(Dataset excerpt):
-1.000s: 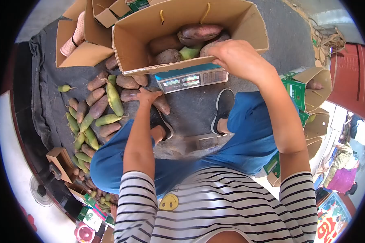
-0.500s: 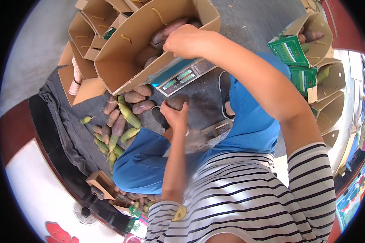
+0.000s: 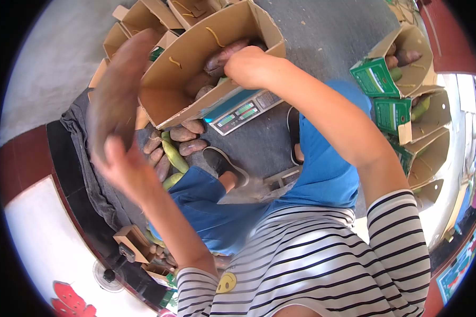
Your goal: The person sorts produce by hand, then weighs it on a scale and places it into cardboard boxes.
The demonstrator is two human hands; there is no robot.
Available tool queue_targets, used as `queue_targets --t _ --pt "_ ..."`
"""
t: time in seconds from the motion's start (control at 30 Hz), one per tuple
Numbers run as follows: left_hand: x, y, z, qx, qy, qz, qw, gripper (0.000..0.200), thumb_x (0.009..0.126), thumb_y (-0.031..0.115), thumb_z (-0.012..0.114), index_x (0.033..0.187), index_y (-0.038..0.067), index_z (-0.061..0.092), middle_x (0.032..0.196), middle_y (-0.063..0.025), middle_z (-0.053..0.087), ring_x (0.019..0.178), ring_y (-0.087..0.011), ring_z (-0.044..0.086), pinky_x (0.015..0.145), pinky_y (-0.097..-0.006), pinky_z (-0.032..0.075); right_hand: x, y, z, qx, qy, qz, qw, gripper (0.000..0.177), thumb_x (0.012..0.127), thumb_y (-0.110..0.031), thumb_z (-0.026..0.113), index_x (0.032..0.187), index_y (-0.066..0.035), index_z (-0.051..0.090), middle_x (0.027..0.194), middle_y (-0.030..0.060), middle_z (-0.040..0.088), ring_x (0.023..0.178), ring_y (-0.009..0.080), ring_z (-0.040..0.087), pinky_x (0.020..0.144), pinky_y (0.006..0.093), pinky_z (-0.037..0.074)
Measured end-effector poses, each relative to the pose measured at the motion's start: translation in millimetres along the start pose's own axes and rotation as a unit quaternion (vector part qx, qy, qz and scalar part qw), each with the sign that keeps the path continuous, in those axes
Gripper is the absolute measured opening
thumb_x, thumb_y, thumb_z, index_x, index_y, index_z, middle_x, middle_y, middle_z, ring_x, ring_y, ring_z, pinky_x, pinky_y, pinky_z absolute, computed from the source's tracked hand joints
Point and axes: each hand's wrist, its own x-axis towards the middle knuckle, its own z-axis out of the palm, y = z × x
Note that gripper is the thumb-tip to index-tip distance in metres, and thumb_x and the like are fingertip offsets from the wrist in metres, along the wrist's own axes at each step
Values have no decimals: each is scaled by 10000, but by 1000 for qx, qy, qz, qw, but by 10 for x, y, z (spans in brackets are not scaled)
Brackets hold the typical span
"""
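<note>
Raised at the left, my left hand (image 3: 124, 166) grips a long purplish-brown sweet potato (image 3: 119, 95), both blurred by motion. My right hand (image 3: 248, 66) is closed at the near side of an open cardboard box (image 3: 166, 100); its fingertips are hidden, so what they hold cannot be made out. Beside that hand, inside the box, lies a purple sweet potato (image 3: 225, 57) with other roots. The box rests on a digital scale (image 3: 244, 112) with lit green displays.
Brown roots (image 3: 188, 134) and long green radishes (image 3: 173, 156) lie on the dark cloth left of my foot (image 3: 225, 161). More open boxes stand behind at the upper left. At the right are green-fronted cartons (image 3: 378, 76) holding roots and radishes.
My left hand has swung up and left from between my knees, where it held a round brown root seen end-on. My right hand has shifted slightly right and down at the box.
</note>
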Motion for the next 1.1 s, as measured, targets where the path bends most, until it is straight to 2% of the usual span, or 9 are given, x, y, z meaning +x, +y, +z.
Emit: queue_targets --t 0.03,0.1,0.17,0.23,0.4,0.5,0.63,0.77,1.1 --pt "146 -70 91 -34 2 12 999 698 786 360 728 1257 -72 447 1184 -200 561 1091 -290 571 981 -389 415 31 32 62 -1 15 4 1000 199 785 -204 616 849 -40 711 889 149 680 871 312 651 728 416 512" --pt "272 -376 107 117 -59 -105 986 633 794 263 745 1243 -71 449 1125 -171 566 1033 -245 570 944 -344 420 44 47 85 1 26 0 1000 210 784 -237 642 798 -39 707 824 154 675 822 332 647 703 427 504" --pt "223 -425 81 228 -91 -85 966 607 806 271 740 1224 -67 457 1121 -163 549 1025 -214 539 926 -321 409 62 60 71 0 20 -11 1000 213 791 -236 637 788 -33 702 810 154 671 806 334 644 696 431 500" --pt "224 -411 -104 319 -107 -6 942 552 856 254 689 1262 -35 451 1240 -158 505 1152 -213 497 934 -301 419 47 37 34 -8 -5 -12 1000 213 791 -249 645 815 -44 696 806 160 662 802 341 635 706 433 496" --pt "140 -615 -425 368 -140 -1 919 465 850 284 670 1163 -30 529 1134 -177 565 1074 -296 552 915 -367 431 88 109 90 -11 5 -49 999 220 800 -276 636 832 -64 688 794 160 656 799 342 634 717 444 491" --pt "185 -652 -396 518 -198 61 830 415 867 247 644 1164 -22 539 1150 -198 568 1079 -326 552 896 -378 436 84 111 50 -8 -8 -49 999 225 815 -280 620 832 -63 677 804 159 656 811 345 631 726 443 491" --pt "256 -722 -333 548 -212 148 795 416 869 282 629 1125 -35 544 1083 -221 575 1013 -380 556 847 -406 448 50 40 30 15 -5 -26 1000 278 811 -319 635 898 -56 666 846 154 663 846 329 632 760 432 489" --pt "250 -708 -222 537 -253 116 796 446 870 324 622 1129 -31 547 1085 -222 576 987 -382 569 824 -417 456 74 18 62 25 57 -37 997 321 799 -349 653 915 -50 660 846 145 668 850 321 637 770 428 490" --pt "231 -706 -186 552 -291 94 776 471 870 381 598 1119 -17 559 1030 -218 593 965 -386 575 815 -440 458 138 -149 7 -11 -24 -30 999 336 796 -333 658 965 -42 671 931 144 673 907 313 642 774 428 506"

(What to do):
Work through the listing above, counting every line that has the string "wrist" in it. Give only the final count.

(Your solution):
2